06 Jun Requiem For A Headgasket
Since we liked the pictures from the Roadster’s engine work so much, we figured we’d bring you some more today.
Yesterday, the motor was still in the car when we ended the blog post. Today, it’s progressed a bit. The motor made its way out through the top via crane, which we rested briefly on a tire while we prepped it for mounting to a proper engine stand.
And here it is, all nicely mounted up with the valvetrain fully exposed.
Removing the head was the next step. Oh, since we forgot to mention the main ‘nefarious purpose’ for pulling the motor — we ran some compression tests a couple weeks ago, and Cylinder 6 was showing numbers well under spec. Since the motor is actually relatively low mileage, with very few put on since the last major round of modification, we had a couple ideas as to what it could be. Removing the head would tell us this. With the head removed, you can get a sliver of a view of our custom ITB transition, which allows us to mount the S54 ITBs horizontally; otherwise, they’d be pointed towards the hood, which would make our specific length of velocity stack impossible to fit. We’ll probably clean up the top half of the combustion chamber while it’s open, as well.

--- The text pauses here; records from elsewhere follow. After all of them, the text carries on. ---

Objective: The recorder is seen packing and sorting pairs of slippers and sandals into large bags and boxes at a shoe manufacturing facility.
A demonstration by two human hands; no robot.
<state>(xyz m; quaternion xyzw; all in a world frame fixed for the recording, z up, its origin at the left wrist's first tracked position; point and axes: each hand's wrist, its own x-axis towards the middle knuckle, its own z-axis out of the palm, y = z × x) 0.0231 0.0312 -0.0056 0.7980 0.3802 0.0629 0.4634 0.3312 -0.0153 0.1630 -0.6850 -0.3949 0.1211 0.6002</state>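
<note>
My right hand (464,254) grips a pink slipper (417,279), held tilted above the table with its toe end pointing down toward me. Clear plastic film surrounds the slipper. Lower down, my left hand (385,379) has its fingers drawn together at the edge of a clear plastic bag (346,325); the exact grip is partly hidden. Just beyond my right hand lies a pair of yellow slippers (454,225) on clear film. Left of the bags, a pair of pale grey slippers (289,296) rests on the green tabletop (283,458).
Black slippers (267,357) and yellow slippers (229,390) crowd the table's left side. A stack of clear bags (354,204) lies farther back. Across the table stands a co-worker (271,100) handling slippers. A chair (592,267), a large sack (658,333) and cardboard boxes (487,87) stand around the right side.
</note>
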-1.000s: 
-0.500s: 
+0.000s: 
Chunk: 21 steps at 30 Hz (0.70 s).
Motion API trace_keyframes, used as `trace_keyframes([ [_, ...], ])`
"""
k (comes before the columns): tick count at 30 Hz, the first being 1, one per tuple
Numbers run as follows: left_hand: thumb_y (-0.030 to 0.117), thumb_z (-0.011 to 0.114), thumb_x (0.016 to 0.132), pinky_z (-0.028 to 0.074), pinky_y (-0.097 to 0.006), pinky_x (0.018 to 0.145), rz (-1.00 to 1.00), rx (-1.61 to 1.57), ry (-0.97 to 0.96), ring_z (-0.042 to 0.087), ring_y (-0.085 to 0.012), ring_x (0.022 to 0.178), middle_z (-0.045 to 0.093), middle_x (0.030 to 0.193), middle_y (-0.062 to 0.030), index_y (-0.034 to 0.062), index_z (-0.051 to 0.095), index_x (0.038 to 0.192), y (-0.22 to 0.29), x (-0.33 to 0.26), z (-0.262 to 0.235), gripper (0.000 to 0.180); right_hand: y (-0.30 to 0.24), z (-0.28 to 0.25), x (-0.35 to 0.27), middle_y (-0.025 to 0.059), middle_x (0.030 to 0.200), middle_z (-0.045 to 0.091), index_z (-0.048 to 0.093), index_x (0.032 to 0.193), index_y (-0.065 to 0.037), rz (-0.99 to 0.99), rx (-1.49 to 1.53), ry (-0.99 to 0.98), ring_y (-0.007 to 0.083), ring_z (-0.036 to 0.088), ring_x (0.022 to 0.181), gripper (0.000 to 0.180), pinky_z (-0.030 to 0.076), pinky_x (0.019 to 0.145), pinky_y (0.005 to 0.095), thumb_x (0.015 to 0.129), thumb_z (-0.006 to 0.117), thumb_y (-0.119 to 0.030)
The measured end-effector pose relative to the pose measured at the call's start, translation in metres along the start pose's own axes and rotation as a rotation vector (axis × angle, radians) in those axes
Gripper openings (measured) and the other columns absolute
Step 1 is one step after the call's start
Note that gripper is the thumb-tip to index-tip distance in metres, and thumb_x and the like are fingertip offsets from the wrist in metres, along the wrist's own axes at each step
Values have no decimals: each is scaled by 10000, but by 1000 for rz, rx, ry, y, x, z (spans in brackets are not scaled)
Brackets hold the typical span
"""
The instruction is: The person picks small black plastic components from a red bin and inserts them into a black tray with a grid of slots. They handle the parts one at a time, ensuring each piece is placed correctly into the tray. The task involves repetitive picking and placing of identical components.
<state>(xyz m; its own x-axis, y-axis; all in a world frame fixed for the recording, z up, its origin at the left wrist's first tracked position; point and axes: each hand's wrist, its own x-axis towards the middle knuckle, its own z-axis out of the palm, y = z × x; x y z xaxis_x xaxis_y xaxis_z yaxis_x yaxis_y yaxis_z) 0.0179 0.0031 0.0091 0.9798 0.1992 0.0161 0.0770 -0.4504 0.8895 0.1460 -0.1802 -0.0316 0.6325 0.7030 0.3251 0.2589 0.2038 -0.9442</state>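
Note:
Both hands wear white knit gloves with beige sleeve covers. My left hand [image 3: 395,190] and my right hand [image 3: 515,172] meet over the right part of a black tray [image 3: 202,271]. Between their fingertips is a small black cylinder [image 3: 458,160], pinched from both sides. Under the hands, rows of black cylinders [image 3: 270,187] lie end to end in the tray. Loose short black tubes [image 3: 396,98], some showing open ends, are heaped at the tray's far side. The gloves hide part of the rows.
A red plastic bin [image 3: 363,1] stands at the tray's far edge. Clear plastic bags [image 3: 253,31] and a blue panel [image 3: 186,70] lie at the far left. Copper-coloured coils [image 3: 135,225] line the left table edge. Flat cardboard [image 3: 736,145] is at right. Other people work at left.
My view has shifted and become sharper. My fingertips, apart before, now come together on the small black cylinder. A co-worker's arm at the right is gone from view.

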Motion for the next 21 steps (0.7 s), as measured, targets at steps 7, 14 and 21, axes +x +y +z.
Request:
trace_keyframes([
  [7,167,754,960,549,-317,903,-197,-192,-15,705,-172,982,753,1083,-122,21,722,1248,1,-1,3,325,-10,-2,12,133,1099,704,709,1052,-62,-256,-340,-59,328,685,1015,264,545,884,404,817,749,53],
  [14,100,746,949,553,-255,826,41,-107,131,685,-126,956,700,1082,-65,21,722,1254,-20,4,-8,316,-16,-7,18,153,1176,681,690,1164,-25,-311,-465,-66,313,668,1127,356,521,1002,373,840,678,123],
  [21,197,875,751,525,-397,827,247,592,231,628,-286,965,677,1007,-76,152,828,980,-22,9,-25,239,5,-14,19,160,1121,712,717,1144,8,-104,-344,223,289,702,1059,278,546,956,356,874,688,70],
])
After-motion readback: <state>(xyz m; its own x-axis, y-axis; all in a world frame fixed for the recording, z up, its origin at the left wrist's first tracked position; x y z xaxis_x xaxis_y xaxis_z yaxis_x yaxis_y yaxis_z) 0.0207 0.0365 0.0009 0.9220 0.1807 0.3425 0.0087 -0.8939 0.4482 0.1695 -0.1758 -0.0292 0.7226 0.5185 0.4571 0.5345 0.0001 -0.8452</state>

With the head off, our diagnosis was confirmed — a bad head gasket was the root cause of the low compression in Cylinder 6. Time for a beefier replacement! And it’s also time to clean up the block a little bit.
With the engine this far apart already, we figured we may as well get seriously nefarious and actually do a bit of modding while it’s all apart. So we began the process of removing the oil pan and all the chains, pumps and trays associated with it.
Here’s a quick shot of VAC Motorsports’ oil filter housing block. No specific reason; but we can’t thank them enough for putting out a serious amount of parts catered to the BMW enthusiast that wants to step their game up a few notches.
We also checked the condition of the clutch and pressure plate while we had these pieces hanging around in fabrication.
As we mentioned previously, there’s not too many miles on this motor (at least in its current form). Which means that cleaning is much easier — a quick spray of cleaner and one rag is all it took to get the pistons nice and shiny once again.